The first step is to see what Apple has claimed in its design patent. You can have a design patent that only claims the side profile, as opposed to having a design patent that depicts everything–the screen, the keyboard layout, all of the data ports, the shape of the mouse pad–if you put all those things into it, with 16 discrete elements of the design, then you leave a lot of room for competitors–HP or Lenovo–to say, okay, well, we love the side profile, but you know, we’re going to rearrange the keys, let’s rearrange the shape of the screen, maybe instead of having a square mousepad, let’s go with an oval one, instead of having rounded corners, let’s go with a triple bevel. You give them a lot of potential areas to design around.

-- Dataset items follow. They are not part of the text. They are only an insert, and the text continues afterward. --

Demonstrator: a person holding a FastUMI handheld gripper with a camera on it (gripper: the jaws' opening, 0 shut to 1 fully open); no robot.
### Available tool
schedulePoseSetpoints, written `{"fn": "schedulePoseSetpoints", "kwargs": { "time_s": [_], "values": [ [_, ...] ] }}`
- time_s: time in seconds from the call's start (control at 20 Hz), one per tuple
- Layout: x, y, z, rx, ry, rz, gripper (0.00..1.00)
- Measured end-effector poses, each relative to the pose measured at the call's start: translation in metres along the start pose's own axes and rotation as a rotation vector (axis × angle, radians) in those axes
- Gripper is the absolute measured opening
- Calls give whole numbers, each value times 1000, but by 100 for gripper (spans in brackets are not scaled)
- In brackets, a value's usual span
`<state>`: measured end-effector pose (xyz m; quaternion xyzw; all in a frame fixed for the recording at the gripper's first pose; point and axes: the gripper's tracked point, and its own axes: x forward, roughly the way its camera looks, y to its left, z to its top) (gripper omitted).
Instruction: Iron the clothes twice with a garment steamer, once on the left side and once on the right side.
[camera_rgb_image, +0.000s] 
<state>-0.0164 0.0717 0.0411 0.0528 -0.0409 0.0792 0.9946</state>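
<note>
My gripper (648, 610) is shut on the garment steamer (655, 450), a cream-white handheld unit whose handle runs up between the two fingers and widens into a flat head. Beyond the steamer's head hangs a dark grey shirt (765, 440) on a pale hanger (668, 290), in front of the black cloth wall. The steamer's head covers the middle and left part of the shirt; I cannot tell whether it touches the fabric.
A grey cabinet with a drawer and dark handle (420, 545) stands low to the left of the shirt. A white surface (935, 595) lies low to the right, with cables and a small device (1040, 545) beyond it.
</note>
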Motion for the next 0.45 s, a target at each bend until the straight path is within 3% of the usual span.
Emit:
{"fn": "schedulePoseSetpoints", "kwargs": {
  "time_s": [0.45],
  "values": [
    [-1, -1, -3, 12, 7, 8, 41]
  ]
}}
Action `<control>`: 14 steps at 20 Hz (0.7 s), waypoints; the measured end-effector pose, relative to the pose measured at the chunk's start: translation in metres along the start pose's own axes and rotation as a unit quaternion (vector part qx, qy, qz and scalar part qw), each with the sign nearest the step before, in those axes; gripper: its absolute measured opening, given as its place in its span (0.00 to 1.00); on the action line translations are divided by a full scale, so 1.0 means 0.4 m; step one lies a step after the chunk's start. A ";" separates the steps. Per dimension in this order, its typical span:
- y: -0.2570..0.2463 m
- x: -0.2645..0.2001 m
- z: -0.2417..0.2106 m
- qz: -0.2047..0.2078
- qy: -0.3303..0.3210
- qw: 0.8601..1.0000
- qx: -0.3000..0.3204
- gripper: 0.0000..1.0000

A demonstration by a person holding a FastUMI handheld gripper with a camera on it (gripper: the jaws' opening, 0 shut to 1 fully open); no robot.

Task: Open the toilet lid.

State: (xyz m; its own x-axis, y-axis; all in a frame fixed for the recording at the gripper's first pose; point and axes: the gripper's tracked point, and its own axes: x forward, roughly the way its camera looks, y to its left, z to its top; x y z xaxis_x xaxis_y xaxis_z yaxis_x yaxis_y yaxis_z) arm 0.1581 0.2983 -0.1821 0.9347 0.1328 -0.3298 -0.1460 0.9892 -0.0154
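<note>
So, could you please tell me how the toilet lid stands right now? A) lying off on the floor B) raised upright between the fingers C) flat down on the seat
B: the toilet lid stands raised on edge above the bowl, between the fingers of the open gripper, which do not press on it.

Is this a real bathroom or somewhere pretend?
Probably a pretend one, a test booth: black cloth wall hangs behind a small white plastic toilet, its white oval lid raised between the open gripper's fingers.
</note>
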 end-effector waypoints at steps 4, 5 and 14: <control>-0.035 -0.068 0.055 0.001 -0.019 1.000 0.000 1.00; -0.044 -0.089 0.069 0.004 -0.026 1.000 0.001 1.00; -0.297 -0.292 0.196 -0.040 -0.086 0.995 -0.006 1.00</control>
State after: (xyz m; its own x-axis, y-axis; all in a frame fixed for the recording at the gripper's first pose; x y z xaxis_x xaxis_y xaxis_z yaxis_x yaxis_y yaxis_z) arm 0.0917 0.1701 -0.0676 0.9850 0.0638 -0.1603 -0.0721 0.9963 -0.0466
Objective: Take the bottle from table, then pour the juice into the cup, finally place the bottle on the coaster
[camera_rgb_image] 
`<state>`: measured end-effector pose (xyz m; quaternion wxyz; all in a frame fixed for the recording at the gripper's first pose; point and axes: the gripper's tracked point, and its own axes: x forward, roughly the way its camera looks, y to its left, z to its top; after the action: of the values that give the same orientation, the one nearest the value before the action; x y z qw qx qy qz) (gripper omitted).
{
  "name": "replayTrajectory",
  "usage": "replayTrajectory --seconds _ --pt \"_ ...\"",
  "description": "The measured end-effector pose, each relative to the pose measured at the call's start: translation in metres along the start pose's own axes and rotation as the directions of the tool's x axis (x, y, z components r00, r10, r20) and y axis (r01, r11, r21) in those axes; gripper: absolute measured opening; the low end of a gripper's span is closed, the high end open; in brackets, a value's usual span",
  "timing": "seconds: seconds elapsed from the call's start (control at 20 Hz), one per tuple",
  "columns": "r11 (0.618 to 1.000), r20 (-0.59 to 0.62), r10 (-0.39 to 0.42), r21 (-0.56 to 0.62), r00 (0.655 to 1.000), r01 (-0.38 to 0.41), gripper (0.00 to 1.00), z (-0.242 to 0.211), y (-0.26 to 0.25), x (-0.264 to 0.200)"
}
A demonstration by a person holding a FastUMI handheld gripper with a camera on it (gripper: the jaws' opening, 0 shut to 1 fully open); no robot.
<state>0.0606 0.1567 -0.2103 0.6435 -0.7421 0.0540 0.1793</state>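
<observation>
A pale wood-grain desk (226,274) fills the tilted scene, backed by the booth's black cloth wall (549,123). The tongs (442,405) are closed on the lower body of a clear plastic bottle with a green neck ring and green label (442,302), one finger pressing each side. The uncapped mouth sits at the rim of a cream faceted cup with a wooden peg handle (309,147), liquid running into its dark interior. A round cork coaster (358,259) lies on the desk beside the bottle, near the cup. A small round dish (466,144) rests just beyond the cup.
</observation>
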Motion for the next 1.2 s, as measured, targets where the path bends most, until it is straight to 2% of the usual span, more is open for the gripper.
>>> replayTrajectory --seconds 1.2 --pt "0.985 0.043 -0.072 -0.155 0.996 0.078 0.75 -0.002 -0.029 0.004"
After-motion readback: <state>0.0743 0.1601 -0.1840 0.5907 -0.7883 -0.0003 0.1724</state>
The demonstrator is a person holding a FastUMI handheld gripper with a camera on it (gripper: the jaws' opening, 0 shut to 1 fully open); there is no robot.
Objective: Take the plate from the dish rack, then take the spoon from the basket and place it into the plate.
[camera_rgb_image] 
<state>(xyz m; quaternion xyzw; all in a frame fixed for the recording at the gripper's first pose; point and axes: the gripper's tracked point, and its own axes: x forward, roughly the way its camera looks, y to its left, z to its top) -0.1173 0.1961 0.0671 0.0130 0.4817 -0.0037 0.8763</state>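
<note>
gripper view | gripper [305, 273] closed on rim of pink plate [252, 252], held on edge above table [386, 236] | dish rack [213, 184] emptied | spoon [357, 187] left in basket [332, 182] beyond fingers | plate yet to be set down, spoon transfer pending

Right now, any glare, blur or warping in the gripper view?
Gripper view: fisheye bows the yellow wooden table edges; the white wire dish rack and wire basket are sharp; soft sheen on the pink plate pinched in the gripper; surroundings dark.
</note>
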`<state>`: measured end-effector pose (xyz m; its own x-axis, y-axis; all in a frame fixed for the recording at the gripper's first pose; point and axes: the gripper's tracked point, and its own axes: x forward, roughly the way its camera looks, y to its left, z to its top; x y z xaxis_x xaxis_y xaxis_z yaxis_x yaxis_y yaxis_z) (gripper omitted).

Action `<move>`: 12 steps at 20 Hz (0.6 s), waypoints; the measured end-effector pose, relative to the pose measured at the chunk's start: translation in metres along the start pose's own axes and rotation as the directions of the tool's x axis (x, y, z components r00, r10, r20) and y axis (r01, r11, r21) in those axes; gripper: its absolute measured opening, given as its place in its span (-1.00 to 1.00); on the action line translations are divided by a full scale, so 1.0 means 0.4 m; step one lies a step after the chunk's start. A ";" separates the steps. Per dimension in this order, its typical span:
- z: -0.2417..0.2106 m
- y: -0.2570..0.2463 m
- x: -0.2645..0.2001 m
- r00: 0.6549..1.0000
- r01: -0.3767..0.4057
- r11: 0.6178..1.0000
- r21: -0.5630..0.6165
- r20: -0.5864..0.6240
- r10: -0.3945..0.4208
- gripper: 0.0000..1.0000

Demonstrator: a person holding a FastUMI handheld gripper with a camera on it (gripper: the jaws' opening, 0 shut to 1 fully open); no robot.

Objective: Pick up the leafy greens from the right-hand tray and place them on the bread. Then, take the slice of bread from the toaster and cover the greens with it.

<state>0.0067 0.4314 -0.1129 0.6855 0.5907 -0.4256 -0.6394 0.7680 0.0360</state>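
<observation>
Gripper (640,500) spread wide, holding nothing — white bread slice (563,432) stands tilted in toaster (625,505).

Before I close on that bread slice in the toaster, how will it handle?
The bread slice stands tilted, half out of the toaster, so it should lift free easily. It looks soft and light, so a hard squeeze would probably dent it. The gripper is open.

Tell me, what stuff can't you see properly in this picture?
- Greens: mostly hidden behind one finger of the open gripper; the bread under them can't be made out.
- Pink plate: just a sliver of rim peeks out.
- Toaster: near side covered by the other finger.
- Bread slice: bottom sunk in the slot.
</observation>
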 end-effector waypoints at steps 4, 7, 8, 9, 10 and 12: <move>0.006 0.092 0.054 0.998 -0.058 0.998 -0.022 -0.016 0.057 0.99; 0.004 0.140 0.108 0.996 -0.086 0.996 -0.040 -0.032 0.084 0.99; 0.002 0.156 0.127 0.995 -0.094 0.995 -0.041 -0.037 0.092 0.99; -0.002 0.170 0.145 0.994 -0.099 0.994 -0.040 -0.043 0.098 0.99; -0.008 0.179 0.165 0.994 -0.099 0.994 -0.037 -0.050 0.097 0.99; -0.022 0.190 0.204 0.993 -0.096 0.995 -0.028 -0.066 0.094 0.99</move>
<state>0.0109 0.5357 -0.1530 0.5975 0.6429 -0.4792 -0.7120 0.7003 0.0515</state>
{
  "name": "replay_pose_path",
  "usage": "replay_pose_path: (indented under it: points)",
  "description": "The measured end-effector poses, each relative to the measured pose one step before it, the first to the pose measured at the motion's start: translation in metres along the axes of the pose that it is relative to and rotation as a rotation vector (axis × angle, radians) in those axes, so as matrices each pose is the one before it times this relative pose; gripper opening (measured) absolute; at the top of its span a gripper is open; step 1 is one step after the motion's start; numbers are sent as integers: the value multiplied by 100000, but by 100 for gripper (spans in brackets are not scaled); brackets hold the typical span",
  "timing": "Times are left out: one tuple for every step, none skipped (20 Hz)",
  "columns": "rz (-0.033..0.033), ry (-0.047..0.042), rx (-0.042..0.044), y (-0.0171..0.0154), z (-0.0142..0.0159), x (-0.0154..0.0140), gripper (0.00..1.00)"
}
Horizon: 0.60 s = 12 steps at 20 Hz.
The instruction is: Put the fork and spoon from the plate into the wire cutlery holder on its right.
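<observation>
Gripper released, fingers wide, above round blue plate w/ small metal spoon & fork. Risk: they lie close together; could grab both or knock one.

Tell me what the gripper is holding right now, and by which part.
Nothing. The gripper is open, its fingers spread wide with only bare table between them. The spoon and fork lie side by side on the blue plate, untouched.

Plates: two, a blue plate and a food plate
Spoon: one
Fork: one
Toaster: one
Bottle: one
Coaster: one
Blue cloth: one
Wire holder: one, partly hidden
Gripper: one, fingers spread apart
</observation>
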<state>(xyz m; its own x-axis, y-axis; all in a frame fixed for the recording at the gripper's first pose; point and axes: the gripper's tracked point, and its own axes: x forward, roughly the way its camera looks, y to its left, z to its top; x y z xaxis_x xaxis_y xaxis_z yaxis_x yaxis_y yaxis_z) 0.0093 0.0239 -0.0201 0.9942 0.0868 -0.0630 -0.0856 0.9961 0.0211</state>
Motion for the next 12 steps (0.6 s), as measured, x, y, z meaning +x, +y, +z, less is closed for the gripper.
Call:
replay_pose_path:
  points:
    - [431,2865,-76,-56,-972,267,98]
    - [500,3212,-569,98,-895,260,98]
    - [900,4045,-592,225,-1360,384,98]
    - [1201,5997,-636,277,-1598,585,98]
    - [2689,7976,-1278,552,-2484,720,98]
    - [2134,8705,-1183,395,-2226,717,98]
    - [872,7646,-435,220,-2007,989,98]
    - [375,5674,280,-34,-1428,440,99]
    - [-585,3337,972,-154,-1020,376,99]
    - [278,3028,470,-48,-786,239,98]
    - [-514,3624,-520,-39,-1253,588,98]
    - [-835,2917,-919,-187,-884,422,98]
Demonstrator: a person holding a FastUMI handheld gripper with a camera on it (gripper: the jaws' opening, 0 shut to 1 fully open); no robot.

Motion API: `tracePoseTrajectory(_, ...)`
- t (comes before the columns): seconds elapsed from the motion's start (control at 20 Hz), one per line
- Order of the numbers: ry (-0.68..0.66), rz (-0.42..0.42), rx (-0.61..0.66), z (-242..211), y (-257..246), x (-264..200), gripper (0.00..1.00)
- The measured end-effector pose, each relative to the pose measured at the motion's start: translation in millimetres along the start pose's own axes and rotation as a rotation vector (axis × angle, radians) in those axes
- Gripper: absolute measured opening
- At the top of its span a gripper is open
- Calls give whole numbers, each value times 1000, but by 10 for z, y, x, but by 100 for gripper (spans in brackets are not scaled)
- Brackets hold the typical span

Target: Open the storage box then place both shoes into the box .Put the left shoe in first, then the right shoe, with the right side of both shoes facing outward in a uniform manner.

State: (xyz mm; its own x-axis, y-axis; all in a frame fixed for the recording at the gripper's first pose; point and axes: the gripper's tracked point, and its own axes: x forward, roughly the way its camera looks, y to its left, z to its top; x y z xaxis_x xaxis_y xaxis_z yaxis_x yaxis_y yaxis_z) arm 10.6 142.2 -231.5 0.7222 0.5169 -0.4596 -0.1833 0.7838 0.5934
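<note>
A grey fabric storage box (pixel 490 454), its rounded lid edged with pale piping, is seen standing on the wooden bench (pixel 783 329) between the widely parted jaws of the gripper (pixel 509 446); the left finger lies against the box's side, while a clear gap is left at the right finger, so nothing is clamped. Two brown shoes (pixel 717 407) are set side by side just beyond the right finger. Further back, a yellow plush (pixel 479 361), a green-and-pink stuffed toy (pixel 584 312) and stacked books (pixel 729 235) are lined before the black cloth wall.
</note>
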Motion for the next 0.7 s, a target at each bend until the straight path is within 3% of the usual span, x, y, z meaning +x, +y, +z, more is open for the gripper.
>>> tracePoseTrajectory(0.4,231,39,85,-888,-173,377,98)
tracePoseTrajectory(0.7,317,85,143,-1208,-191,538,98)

But if you claimed in your design patent just the side profile of the unit, then there’s less room. They can’t just appropriate that element because they don’t have these other areas of divergence in order to differentiate the overall appearance of the item. Because if it’s the overall appearance that’s claimed, then that is the test. When you ask how close is too close, the test is going to be: look at what’s claimed in the patent, compare that to the accused product, do so in view of prior art, and always do so through the eyes and perceptions of an ordinary observer–someone with everyday sensibility–not an expert who is examining with a microscope. That’s the test.
Ultimately, it will be up to Apple to demonstrate it has the proper design patent protection, just as it will be up to its competitors to demonstrate prior art–Samsung, creatively, has already cited the tablet-like devices from Stanley Kubrick’s 2001: A Space Odyssey in its dispute with Apple.
Just clicking through Apple’s wide-ranging design patent portfolio, which The New York Times has beautifully compiled, it’s hard not to notice blatant similarities between competitor products, especially in the area of “ultrabooks.”
But due to loose subjectivity related to comparing design, it’s unlikely Apple will have an easy time pursuing legal action, especially given the difficultly it’s had going up against Samsung.